Yang Yang, Meng Yi, Zhang Hang, Shen Xiaoyan, Li Rutian, Yu Lixia, Liu Baorui, Wang Lifeng
Department of Oncology, The Affiliated Taikang Xianlin Drum Tower Hospital of Medical School of Nanjing University, Nanjing, Jiangsu 210046, P.R. China.
The Comprehensive Cancer Centre of Drum Tower Hospital, Medical School of Nanjing University and Clinical Cancer Institute of Nanjing University, Nanjing, Jiangsu 210008, P.R. China.
Oncol Lett. 2018 Mar;15(3):3295-3304. doi: 10.3892/ol.2017.7652. Epub 2017 Dec 19.

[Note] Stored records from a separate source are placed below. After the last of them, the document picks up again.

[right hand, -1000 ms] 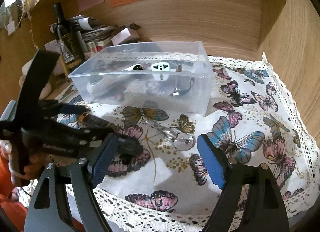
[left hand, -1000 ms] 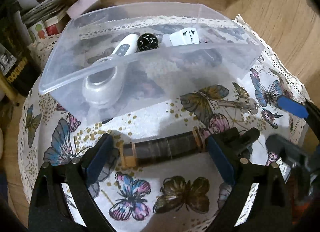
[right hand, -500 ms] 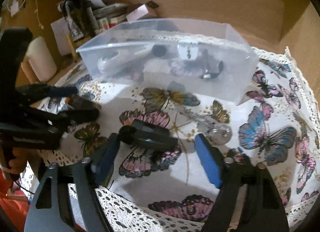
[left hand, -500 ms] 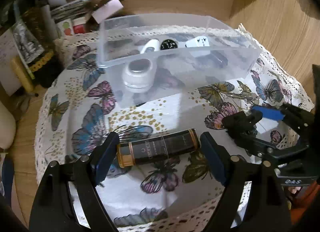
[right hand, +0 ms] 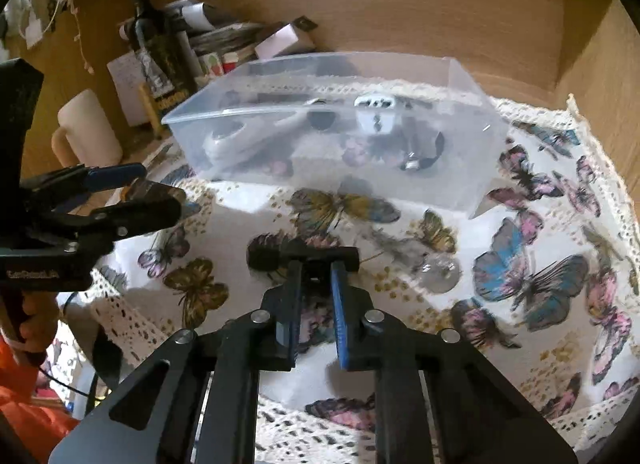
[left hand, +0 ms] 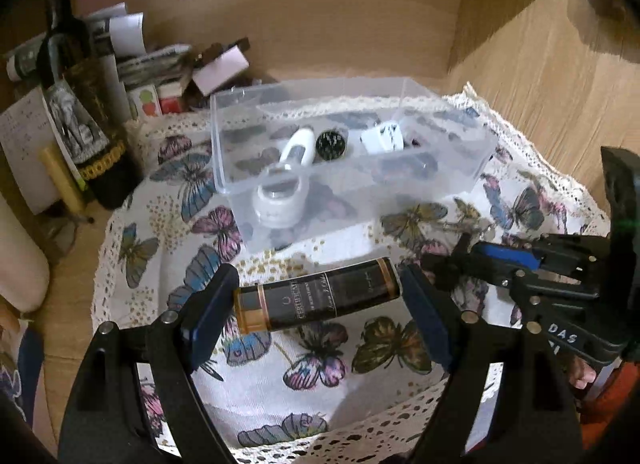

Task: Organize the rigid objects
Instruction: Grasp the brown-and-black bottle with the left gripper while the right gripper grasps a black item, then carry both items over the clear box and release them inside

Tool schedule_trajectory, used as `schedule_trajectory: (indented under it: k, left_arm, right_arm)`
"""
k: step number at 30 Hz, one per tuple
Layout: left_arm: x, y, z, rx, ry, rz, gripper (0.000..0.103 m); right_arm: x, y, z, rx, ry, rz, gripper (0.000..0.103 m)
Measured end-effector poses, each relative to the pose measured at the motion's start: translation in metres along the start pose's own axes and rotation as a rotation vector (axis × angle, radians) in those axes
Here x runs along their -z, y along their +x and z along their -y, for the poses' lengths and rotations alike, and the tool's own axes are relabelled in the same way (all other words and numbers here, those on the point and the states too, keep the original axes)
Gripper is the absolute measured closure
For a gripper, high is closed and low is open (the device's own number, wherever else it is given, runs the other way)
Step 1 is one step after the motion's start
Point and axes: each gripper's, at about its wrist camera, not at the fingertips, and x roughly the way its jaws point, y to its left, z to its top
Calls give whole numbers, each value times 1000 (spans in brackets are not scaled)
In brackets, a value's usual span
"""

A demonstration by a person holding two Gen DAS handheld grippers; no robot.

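Observation:
A dark cylindrical bottle with gold bands (left hand: 320, 299) is held crosswise between my left gripper's (left hand: 318, 310) pads, lifted above the butterfly cloth. My right gripper (right hand: 314, 264) is shut on a small black object (right hand: 308, 255) just over the cloth. A clear plastic bin (left hand: 344, 160) behind holds a white round device (left hand: 280, 200), a black disc (left hand: 330, 143) and a white adapter (left hand: 382, 137). The bin shows in the right wrist view (right hand: 332, 136) too. A silver keyring piece (right hand: 440, 273) lies on the cloth right of my right gripper.
A wine bottle (left hand: 80, 104), papers and small boxes (left hand: 160, 64) crowd the back left. A cream mug (right hand: 86, 132) stands at left. Wooden walls enclose the back and right. The lace cloth edge (right hand: 320, 428) runs along the front.
My left gripper closed on the bottle's ends and lifted it back from the bin. My right gripper moved over the black object and shut on it.

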Motion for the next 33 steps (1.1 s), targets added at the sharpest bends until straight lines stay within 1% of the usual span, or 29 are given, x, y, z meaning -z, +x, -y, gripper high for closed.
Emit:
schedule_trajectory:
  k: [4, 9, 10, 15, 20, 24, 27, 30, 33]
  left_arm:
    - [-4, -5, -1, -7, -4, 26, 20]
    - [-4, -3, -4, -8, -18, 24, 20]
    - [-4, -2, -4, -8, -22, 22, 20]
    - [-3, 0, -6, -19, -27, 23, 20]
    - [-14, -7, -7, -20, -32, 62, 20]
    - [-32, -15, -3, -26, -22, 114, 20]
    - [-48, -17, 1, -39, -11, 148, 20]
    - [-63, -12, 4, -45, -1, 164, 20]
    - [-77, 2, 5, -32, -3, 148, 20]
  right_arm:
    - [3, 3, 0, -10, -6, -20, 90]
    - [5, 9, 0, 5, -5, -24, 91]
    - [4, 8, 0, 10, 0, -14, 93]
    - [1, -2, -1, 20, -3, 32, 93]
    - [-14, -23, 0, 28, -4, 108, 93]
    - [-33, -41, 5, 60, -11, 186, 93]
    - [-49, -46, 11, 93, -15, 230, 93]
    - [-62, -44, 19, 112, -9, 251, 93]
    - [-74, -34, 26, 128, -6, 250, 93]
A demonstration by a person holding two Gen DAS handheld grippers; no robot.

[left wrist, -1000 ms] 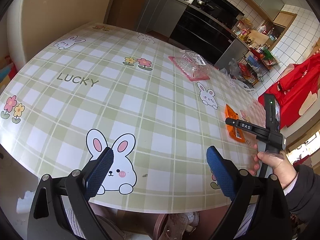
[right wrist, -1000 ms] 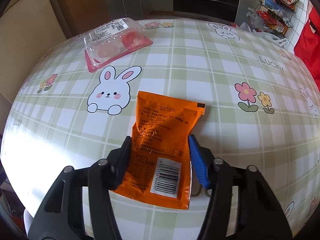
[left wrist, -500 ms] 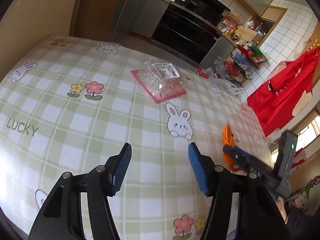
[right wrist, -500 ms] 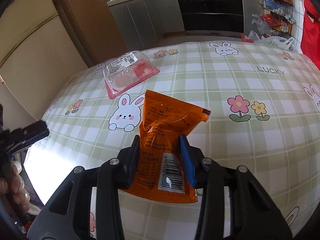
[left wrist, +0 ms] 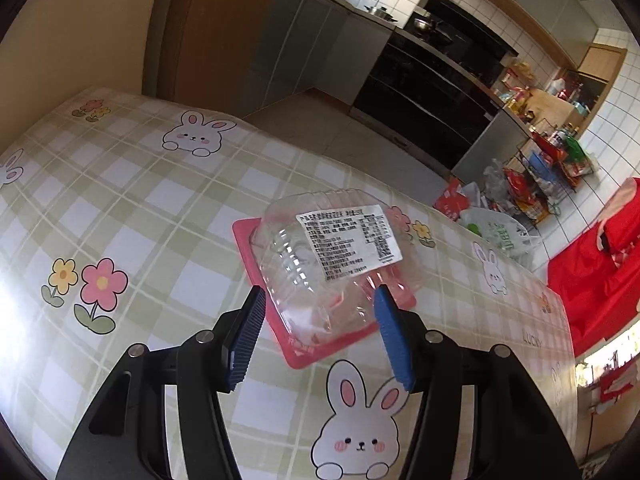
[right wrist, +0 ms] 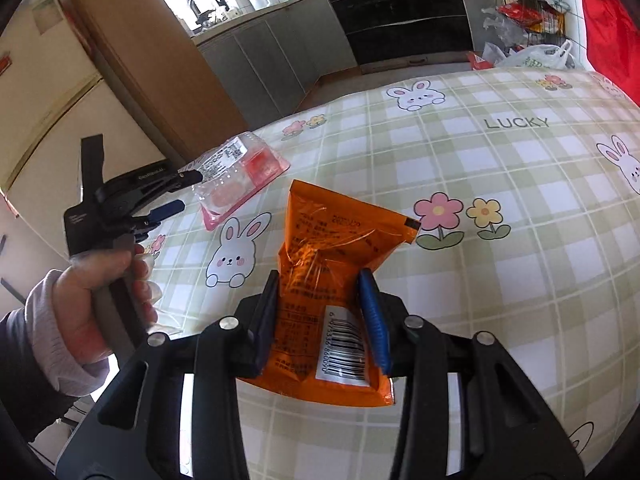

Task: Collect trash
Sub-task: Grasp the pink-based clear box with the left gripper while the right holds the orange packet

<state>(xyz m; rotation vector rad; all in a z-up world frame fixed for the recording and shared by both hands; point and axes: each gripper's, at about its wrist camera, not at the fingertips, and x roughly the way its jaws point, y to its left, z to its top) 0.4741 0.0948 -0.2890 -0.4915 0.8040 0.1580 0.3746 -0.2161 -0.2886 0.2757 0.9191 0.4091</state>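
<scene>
A clear plastic clamshell box on a pink tray [left wrist: 332, 264] with a white label lies on the checked tablecloth. My left gripper [left wrist: 318, 312] is open, its blue pads on either side of the box's near end, not pressing it. It also shows in the right wrist view [right wrist: 180, 192] next to the box [right wrist: 236, 172]. My right gripper [right wrist: 320, 296] is shut on an orange snack packet [right wrist: 332, 264] with a barcode, holding it just above the table.
The table [left wrist: 140, 208] has a green plaid cloth with rabbits and flowers. Beyond its far edge are kitchen cabinets, an oven, a wire rack [left wrist: 548, 172] and plastic bags [left wrist: 496, 232] on the floor. A red cloth [left wrist: 600, 264] hangs at right.
My left gripper moved forward across the table until its pads flank the clamshell box. My right gripper closed on the orange packet and lifted it slightly.
</scene>
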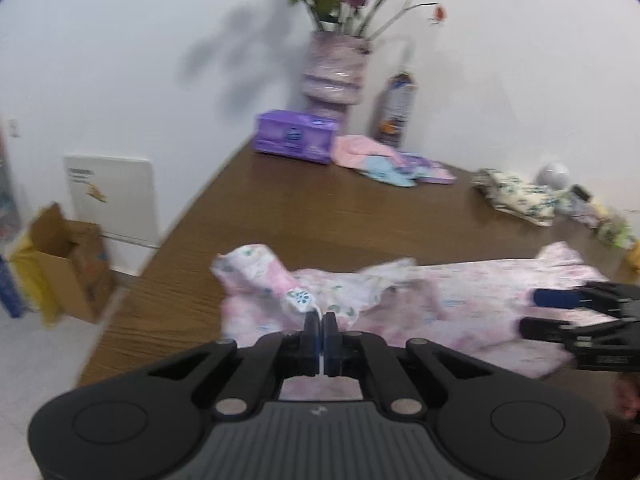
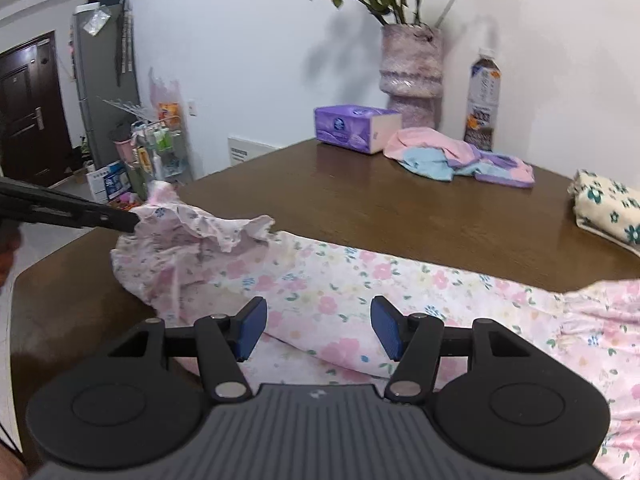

Epithelial growth factor receptor (EGFR)-tyrosine kinase inhibitors are the standard first-line treatment for patients with metastatic non-small cell lung cancer (NSCLC) expressing sensitive EGFR-mutants. Other drugs target different driver mutants, including the serine/threonine-protein kinase B-raf (BRAF) inhibitor dabrafenib, which has exhibited promising efficacy for treating patients with metastatic BRAF-mutated NSCLC. Therefore, identifying patients carrying mutations that may be treated using targeted therapies is important. However, the methods of molecular detection presently applied in clinical practice, particularly detection of BRAF in NSCLC patients, require further investigation. Therefore, more sensitive and economic methods are required. The present study applied the competitive allele-specific TaqMan polymerase chain reaction (CastPCR) technology to the molecular detection of EGFR (del2235-2249, del2236-2250, T790M, L858R) and BRAF (V600E, G469A, D594G) mutations in 144 treatment-naive patients with lung adenocarcinoma, and analyzed the association between the mutation rates and patients' clinicopathological features. 51.4% (74/144) cases were identified harboring EGFR mutations. A total of 40.3% (58/144) patients carried sensitizing mutations (exon 19 deletion or L858R) and 14.6% (21/144) carried T790M mutations. 6.9% (10/144) mutation-positive patients were double-mutated. Total EGFR mutation rate was significantly increased in female compared with that of males (60.9 vs. 43.8%, P<0.05), in non-smokers compared with that of smokers (62.8 vs. 34.5%, P<0.05). In total, 8.3% (12/144) patients were identified with BRAF mutations. 16.7% were V600E (2/12) and 83.3% (10/12) were non-V600E mutants. Among the 10 non-V600E mutations, D594G accounted for 90.0% (9/10) and G469A accounted for 10.0% (1/10). Statistical analysis demonstrated that the BRAF mutation rate was not associated with any of the following clinicopathological features: Sex, age, smoking history, clinical stages, distant metastasis, differentiation degree, tumor size and regional lymph node metastasis (P≥0.05). CastPCR technology is a robust method with high sensitivity for the molecular detection of EGFR and BRAF mutations in clinical formalin-fixed paraffin-embedded samples.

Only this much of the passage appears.